I finally said, “Could you please look at me?” She looked at the interpreter, and I said, “No, at me.” Once she did, I asked, “Could you please offer a resolution? We’ve been here an hour.” At that very moment, my baby began crying, and the receptionist finally realized the extent of my situation. A nurse came out who was far more courteous and apologetic. After we talked about the delay, I asked how I could make a complaint about the receptionist.
A few thoughts come to mind.
You have a receptionist who is not familiar with deaf culture etiquette such as looking directly at the deaf person and not the interpreter. Most hearing people are simply not familiar on how to deal with a deaf person with their interpeter in tow. And then you have a situation where a deaf person is either seen as the "third person" or the interpreter as the third person. It becomes a perception issue not mention a certain amount of ignorance and unfamiliarity at play here,too.

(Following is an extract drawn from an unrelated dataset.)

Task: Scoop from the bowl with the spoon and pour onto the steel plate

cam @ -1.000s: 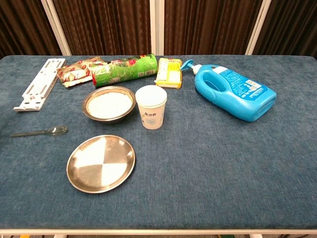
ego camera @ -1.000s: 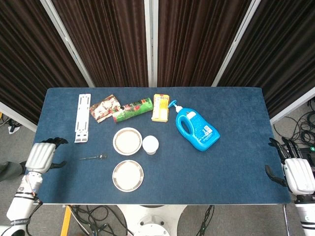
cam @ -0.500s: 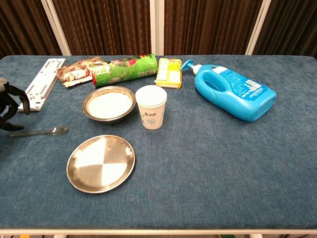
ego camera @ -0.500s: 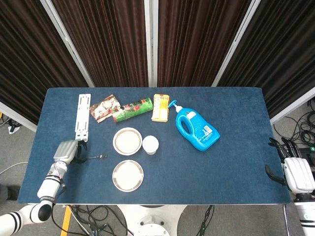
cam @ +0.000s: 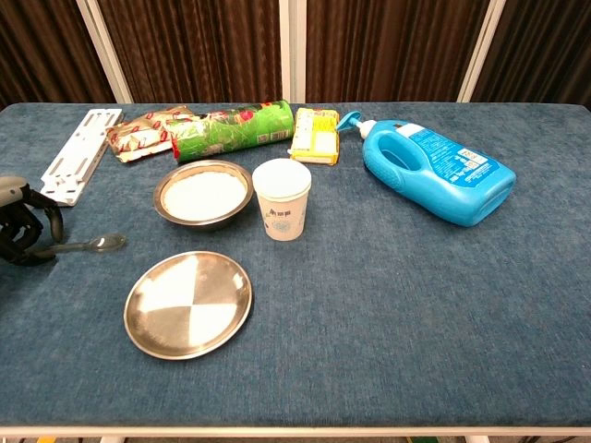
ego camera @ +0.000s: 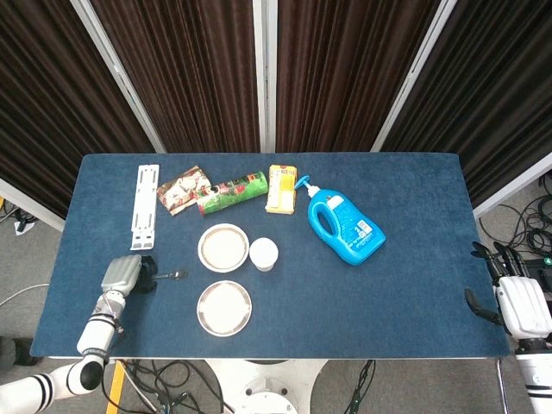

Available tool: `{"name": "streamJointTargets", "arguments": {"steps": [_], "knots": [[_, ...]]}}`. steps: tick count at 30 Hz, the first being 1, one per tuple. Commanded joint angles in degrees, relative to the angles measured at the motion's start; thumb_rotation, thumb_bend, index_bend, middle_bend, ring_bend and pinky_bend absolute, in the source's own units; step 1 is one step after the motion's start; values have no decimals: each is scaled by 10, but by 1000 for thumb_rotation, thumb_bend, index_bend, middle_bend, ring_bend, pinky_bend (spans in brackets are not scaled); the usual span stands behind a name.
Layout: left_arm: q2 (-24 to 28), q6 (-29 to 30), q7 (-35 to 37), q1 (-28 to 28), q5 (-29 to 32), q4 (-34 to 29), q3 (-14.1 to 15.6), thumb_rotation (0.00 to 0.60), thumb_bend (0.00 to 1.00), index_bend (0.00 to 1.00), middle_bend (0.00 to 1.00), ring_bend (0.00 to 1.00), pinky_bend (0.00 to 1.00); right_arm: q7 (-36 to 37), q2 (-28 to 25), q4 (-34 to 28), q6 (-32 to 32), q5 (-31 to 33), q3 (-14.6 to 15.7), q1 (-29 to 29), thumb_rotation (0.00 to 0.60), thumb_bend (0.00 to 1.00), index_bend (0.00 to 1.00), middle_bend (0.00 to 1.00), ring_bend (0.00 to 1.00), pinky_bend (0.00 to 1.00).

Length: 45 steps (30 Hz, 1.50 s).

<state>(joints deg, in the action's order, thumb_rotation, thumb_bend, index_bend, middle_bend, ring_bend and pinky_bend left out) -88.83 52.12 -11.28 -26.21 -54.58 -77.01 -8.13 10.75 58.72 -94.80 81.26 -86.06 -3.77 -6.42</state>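
Dark curtains with pale uprights close off the back, and a blue-carpeted worktop [ego camera: 414,285] fills the middle of both views. At lower left of the head view the left hand [ego camera: 121,274] sits over the handle end of the spoon [cam: 92,244], whose bowl points toward the frame's centre. In the chest view the dark fingers [cam: 28,231] curl down around the handle at the left edge; whether they actually clamp it or only touch it cannot be told.

Just right of the spoon, toward the frame's middle, stands the bowl [cam: 202,194] with pale contents, and below it in the frame lies the steel plate [cam: 188,303], bare and shiny. A paper cup [cam: 282,199] stands upright just beside the bowl's right rim.

At the far lower right of the head view the right hand [ego camera: 517,302] hangs off the worktop's edge, well apart from everything, its dark fingers spread and holding nothing.
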Motion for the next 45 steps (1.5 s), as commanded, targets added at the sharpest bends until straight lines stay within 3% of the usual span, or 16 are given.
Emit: {"name": "streamJointTargets", "arguments": {"steps": [1, 33, 45], "knots": [[0, -1, -1, -1, 5, 0, 0, 600, 365, 574, 887, 872, 1000, 0, 0, 0, 0, 1, 0, 0, 600, 306, 92, 215, 0, 0], [9, -21, -27, -25, 75, -14, 3, 600, 386, 533, 896, 881, 1000, 5, 2, 4, -7, 8, 2, 0, 600, 306, 92, 223, 0, 0], [8, -12, -19, -21, 59, -10, 13, 600, 434, 611, 923, 891, 1000, 4, 0, 1, -5, 6, 3, 2, 600, 304, 92, 224, 0, 0]]}}
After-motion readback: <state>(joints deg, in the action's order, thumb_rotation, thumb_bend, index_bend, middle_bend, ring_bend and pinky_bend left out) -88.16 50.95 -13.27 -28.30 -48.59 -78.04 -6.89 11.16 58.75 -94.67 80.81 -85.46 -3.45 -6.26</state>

Trudy then go on a spiel about "disempowerment" because she wasn't treated adequately by her interpreter and was seen as a "third person" by the receptionist and was not given the opportunity to be seen as an equal.
Let's change the picture here. Like the one below here.
Suppose at the receptionist desk sits a face to face communication device unit called the UbiDuo ready to be used by any deaf person who can use it to converse in real time with the receptionist. The unit is already assembled and ready to go by simply turning it on No third person is involved. Eye contact is easily done because the conversation is now between two individuals, a hearing person and a deaf person. The UbiDuo is a wireless communication technology that allow real time typed conversations between two people facing each other. Just like having two people talking or signing to each other face to face, uninterrupted with more meaningful eye contact, and done directly without feeling like a third person. No worry about having an interpreter carry YOUR conversations for you.
That's true empowerment.
Having the ability to carry a conversation with a hearing person using the UbiDuo, for example, where conversations can be done privately and directly is an example of empowerment. The chance for misunderstanding decreases because words are typed word for word with the UbiDuo. Conversations done in real time seeing what the other person is typing while responding at same time. Just like talking to each other. Just like signing to each other. No worry about the "lack of signing fluency" from interpreters. Face to face conversations take place fluidly.
A deaf person can have a choice between using an interpreter or a face to face communication device such as the UbiDuo. It is there for the taking. You have that choice. That's true empowerment.